Riccardino: A novel way to end a series

I have been an avid fan of Andrea Camilleri’s Montalbano series since the first novel was translated into English by Stephen Sartarelli. Montalbano’s impudence in the face of self-serving bureaucrats has always been entertaining. Most plots were intricate and well resolved. The descriptions of Sicilian seafood specialties often sent me to my cookbooks in fruitless attempts to duplicate them.

In recent years, Camilleri was in ill health. He’d lost his eyesight and had to dictate his novels. While these efforts lost some of the sparkle of his earlier stories, they remained highly entertaining. 

Of his final Montalbano adventure, Riccardino, Camilleri writes, “At eighty, I foresaw Montalbano’s departure from the scene… I found myself writing this novel which is the final chapter; the last book in the series. And I sent it to my publisher saying to keep it in a drawer and to publish it only when I am gone.”
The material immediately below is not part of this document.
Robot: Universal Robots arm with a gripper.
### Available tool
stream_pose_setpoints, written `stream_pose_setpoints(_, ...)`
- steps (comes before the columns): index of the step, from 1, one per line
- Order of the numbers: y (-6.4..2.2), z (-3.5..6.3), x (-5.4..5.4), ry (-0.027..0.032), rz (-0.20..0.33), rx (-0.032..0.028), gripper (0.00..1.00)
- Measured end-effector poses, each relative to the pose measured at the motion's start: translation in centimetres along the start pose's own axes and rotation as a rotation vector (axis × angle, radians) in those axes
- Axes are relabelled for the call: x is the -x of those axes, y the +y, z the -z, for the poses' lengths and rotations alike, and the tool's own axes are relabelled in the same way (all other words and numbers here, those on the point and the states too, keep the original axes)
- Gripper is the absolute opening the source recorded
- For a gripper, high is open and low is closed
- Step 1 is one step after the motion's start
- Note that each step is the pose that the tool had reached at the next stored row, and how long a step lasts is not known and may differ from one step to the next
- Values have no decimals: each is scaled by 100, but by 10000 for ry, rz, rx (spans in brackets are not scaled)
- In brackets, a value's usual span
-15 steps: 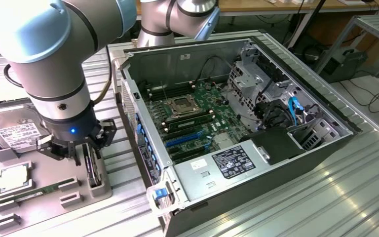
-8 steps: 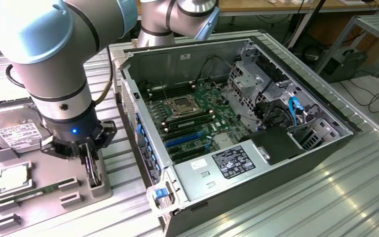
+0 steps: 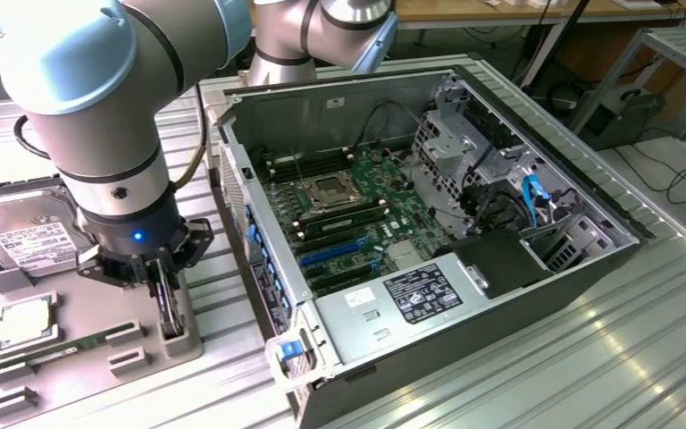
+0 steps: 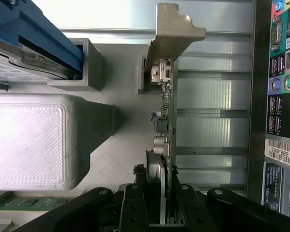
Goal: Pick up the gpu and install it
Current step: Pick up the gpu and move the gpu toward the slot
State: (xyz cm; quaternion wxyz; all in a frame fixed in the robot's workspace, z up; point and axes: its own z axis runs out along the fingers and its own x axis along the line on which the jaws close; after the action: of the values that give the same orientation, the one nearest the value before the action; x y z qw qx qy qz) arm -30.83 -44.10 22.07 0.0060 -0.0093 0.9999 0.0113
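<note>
The gpu [image 4: 165,121] stands on edge in a slot of the grey holder block [image 3: 117,357], thin and green, with its silver end bracket [image 4: 171,34] at the far end. In the exterior view the gpu [image 3: 171,313] is a dark sliver under the arm's wrist, at that view's left of the computer case. My gripper [image 3: 164,299] has come straight down over it. In the wrist view the gripper [image 4: 159,212] has its black fingers [image 4: 133,208] pressed against both faces of the card, fan shroud on one side and board on the other.
The open computer case [image 3: 581,259] lies on its side at the exterior view's right, its motherboard [image 3: 355,214] facing up. Its rear port panel [image 4: 280,96] is close beside the gpu. The holder block also carries a hard drive [image 3: 28,237], a processor [image 3: 28,326] and a memory stick [image 3: 57,350].
</note>
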Motion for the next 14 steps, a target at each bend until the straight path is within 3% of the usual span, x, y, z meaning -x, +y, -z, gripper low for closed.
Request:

Many writers of series reach a point where they choose to bring the stories to an end and to do so on their own terms. Agatha Christie killed off Poirot. Henning Mankell’s Wallander succumbed. In ending the Montalbano series, Camilleri doesn’t take the easy way out. He crafts an ending that is unique.

He tells the story through metafiction, a technique in which the writer becomes part of the story and interacts with it. This is a dangerous process, for the entire point of fiction is to draw the reader in. Just as we do not want to be aware that actors are acting, when we see a writer writing, it pulls us out of the story.

Camilleri handles this masterfully. The Author becomes part of the plot. The mystery cannot be solved without him, and the denouement hinges on his participation. I will not spoil the trick by telling you how Montalbano disappears from the scene. You must witness it for yourself.

Riccardino will appeal to those who have followed the series, but it should also appeal to writers who have never encountered the series, for Camilleri does something no one else has tried, and he pulls it off as the master he was.